## TASK:
Working down the material below, reproduce exactly every line from the one containing "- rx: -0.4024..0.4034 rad" to the last line, and only those.
○ ○ ○ ○
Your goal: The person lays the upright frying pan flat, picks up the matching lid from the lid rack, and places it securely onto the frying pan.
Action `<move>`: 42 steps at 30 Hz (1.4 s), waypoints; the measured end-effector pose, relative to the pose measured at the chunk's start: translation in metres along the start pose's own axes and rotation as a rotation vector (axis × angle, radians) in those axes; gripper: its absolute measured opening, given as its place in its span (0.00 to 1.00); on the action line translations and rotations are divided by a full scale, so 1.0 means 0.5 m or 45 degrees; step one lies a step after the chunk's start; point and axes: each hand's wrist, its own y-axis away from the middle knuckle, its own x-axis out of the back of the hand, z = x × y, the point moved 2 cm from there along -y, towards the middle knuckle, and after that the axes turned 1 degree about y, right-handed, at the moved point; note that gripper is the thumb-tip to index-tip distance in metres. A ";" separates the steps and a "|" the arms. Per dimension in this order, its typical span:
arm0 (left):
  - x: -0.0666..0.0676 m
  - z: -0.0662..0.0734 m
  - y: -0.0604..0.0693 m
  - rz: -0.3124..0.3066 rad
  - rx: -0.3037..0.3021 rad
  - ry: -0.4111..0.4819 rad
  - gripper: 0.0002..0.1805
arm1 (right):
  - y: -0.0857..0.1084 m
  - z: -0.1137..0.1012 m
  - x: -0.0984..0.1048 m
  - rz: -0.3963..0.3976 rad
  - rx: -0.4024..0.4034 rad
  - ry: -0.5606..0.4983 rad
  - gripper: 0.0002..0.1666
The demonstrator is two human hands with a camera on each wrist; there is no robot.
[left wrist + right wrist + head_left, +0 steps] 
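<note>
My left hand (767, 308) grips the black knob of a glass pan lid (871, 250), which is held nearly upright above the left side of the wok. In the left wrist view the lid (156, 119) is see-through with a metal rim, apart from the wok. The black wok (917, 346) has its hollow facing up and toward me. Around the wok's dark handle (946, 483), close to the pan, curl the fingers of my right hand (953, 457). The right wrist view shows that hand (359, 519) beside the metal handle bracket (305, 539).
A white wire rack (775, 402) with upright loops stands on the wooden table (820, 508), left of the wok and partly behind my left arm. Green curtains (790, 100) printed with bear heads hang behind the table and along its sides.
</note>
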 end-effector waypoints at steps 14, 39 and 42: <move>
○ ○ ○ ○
## SOLUTION TO THIS EXERCISE:
  - rx: -0.4024..0.4034 rad
  - ry: -0.5606..0.4983 rad
  - gripper: 0.0002..0.1666
The demonstrator is two human hands with a camera on each wrist; there is no robot.
[left wrist + right wrist + head_left, +0 steps] 
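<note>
My left hand (767, 308) grips the black knob of a glass pan lid (871, 250), which is held nearly upright above the left side of the wok. In the left wrist view the lid (156, 119) is see-through with a metal rim, apart from the wok. The black wok (917, 346) has its hollow facing up and toward me. Around the wok's dark handle (946, 483), close to the pan, curl the fingers of my right hand (953, 457). The right wrist view shows that hand (359, 519) beside the metal handle bracket (305, 539).
A white wire rack (775, 402) with upright loops stands on the wooden table (820, 508), left of the wok and partly behind my left arm. Green curtains (790, 100) printed with bear heads hang behind the table and along its sides.
</note>
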 end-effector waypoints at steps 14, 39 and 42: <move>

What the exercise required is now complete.